果たしてそれは、彼女が絶えず苛まれてきた孤独から、彼女を解放してくれたのだろうか?

(写真はWikipedia Christine Chubbuckより使用)

7月15日の不幸

1904年
【死去】アントン・チェーホフ(Anton Pavlovich Chekhov)【小説家・劇作家/ロシア】

『かもめ』『ワーニャ伯父さん『三人姉妹『桜の園』等に代表される作品で知られ、アメリカ、イギリスを始めとした世界中の演劇界に絶大な影響を与えたロシアを代表する戯曲作家。ロシア大学医学部を卒業した医師としても活動していたことでも知られている。

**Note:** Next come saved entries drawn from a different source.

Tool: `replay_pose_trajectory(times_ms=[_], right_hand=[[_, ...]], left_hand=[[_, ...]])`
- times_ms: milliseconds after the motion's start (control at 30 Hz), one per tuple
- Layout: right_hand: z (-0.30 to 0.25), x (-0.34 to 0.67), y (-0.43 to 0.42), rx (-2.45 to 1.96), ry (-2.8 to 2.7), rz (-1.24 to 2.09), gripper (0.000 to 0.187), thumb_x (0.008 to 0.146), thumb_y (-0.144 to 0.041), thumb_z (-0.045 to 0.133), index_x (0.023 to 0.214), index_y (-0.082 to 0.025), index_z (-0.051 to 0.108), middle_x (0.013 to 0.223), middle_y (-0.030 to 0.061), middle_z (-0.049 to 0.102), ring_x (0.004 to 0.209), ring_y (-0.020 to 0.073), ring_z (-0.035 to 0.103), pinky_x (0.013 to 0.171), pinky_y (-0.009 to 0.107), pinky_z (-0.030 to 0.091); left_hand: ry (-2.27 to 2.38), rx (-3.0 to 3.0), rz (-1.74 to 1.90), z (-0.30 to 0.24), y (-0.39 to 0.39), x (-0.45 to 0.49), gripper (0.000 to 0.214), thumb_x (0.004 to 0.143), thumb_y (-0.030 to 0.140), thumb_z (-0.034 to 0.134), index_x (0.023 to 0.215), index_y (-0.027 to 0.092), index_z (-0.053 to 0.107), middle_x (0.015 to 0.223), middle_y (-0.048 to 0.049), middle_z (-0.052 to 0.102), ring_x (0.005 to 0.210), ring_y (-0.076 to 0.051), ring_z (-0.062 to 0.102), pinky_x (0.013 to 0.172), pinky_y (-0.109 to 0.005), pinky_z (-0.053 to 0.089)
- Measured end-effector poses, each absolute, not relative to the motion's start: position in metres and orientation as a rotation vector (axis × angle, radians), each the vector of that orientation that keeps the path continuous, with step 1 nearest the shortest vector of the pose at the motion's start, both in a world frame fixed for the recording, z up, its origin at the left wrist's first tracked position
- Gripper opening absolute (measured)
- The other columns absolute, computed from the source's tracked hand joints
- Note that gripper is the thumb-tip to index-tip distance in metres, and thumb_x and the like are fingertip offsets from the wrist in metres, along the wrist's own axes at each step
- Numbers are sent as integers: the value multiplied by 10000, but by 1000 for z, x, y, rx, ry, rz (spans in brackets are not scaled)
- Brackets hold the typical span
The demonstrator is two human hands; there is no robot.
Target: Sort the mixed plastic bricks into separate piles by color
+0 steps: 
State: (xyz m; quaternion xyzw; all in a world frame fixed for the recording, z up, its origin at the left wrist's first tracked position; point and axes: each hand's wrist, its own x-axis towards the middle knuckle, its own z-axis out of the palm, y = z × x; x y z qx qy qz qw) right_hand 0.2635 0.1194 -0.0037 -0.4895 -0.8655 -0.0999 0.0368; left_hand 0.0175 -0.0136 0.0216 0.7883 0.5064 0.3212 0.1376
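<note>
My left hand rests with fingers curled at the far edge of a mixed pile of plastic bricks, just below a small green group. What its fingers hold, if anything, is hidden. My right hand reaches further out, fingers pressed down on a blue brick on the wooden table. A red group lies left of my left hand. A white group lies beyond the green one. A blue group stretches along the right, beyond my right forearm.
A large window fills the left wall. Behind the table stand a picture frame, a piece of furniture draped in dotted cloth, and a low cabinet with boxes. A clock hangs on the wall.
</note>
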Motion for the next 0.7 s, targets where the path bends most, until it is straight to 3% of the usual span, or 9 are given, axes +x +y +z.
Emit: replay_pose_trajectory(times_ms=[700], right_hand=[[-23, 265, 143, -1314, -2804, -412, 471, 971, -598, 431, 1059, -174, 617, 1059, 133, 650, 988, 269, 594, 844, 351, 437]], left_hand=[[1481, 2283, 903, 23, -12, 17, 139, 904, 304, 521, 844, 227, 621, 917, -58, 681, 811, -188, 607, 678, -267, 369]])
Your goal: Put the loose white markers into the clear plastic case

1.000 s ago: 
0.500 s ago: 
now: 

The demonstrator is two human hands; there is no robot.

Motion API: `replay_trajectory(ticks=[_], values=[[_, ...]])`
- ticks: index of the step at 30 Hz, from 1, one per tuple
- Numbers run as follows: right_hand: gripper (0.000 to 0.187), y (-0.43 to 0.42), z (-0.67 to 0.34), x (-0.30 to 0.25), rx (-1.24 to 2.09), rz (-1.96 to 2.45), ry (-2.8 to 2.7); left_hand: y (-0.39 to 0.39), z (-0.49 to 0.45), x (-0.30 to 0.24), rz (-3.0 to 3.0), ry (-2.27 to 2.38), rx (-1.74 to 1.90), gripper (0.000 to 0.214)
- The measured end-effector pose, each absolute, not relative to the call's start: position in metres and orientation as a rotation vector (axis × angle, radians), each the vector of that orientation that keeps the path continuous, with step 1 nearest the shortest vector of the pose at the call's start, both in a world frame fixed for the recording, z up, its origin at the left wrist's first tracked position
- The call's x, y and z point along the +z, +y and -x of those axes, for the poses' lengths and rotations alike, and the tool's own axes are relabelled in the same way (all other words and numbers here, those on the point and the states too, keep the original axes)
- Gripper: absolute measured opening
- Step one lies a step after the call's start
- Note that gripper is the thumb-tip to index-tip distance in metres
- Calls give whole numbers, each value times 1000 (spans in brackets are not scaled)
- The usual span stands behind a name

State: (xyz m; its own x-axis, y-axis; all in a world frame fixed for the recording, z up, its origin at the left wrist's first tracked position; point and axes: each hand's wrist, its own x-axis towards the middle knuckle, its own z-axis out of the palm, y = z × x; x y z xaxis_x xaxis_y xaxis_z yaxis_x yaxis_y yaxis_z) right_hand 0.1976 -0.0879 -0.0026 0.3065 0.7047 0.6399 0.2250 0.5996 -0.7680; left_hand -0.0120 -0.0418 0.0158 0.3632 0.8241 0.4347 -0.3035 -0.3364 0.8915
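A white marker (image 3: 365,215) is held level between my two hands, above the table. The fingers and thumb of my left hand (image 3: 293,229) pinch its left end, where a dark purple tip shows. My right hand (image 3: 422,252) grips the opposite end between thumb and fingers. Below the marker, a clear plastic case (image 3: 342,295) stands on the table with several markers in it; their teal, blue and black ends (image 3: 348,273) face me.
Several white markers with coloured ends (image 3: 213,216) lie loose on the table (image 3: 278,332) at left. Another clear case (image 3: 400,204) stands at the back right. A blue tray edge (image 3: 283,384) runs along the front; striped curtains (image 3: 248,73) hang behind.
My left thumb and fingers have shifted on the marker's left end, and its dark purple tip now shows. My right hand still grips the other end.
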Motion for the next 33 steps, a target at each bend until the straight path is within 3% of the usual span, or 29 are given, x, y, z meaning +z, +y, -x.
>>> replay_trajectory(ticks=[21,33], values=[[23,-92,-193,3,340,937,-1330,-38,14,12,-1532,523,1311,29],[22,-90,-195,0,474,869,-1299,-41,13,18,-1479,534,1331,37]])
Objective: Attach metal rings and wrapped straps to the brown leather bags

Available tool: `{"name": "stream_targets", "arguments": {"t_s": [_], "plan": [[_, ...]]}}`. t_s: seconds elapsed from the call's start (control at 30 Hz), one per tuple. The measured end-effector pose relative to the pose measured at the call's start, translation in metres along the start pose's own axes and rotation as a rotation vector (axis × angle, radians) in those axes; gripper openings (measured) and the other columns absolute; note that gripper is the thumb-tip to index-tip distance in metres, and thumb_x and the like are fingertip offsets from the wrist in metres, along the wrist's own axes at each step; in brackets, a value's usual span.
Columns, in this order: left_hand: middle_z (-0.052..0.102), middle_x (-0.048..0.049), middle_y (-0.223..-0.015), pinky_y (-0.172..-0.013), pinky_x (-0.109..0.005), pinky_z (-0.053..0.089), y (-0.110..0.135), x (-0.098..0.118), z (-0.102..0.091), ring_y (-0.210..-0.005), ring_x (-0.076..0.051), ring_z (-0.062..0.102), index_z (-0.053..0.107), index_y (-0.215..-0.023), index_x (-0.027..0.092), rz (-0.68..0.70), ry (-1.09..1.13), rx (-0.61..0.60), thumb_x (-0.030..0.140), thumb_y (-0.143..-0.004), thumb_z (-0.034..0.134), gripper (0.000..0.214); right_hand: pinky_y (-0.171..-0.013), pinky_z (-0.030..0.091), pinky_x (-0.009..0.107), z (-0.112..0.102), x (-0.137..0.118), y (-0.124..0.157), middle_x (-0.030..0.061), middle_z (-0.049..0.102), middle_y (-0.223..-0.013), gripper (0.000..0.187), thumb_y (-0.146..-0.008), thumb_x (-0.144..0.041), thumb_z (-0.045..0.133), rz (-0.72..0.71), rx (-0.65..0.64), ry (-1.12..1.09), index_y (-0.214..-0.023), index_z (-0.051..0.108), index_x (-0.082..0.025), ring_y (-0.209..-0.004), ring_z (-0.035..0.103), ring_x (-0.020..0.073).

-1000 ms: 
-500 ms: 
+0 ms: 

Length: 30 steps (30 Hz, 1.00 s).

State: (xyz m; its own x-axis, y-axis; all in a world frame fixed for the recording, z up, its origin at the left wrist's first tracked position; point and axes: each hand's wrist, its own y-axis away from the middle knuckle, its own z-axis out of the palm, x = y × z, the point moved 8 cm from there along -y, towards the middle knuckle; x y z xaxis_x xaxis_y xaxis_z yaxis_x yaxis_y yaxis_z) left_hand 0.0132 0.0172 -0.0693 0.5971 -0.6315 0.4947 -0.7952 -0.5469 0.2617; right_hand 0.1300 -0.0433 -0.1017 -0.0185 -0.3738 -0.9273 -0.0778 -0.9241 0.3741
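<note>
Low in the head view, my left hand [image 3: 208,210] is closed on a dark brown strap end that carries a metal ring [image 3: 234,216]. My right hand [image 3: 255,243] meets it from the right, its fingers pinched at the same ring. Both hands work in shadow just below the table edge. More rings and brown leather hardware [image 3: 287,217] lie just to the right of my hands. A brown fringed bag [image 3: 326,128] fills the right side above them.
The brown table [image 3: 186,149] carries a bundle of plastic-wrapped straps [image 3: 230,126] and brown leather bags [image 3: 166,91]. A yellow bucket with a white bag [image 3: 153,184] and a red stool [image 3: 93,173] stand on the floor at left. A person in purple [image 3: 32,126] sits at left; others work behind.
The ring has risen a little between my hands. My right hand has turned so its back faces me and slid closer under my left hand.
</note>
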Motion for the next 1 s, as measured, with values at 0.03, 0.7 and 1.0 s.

最後の作品となった『桜の園』が初演された直後の6月に結核の療養のためドイツ・バーデンワイラーに移ったが、翌7月15日に死亡。44歳没。

1919年
【自殺】 エミール・フィッシャー(Hermann Emil Fischer)【化学者/ドイツ】

エステル合成法(フィッシャーエステル合成反応)を発見するなど、有機化学の分野で目覚ましい功績を残した化学者。1902年に「糖類およびプリン誘導体の合成」を評価されノーベル賞を受賞。3人の息子のうちひとりが第一次世界大戦で戦死、もうひとりが徴兵訓練中の1919年に自殺し、その直後に自らも自殺を遂げた。没年66歳。長男ハーマン・オットー・ローレンツ・フィッシャーはアメリカのバークレイ大学で化学の教授として務めた。

1940年
【早世】【死去】 ロバート・ワドロー(Robert Pershing Wadlow)【旅芸人/アメリカ合衆国】

死亡直前の測定で272センチという記録を残した、有史以来、世界一身長の高い人物。巨人症、脳下垂体腫瘍により死ぬまで身長は伸び続け、納棺時の測定では非公式ながら274センチであったといわれている。敗血症により22歳没。

1955年
【身代金誘拐事件】「トニー谷長男誘拐事件」

1955年7月15日に終戦直後の日本を代表するコメディアン、トニー谷の長男、正美(当時6歳)が、長野県の雑誌編集者、宮坂忠彦(33歳)に誘拐されたた事件。資金繰りに窮していた宮坂が数ある著名人の中からトニーを選んだのは、、トニーの人を小馬鹿にした芸風を腹立たしく思っていたが故だったという。そして6日後、トニーに扮した捜査官が身代金のやりとりの際に犯人を逮捕、息子は無事救出となった。結果的にテレビ報道で"普段の顔"をかなぐり捨てた涙ながらの懇願を見せたトニーの人気は凋落し、その一方で、丁寧に息子を扱ってくれたとして、後日トニーは犯人の宮坂に金銭と衣類を送ったといわれている。

1974年
【自殺】クリスティーン・チュバック(Christine Chubbuck)【アナウンサー・レポーター/アメリカ合衆国】

米WXLT-TVに所属し、ニュース番組「サンコースト・ダイジェスト」のニュースレポーターを務めていた人物。晩年は酷い鬱病を患い、そしてテレビ史上でも唯一といわれる拳銃自殺を、生放送の最中に遂げた。没年29歳。彼女の最後の言葉は「チャンネル40の方針に従い、私たちは最新の"血と魂"を鮮明な映像でお届けしてまいりました。そして、次にお届けするのは----最初の自殺映像です。」であった。

1997年
【殺人事件】ジャンニ・ヴェルサーチ(Gianni Versace)【ファッションデザイナー/イタリア】

いくつかのブランドで働いた後、1978年にブランドを立ち上げ独立し、1990年代以降のスーパーモデルブームを牽引するなど、長年にわたり世界のファッション界の最前線に君臨したイタリアを代表するファッションデザイナー。バロック、ロココ等のルネサンス期の柄が特徴的なド派手なプリント作品や、スターが身にまとうようなオートクチュールのドレスがセレブリティを中心に爆発的な人気を獲得した。、1997年7月15日にマイアミの別荘の入り口で、ゲイの高級男娼、アンドルー・クナナンによって射殺された。没年50歳。クナナンはそれ以前にも2人の男性を殺した殺人犯であり、ヴェルサーチ射殺後の7月23日に警察に包囲され自殺。ジャンニと交際していたという噂もあるが、その真相は定かではない。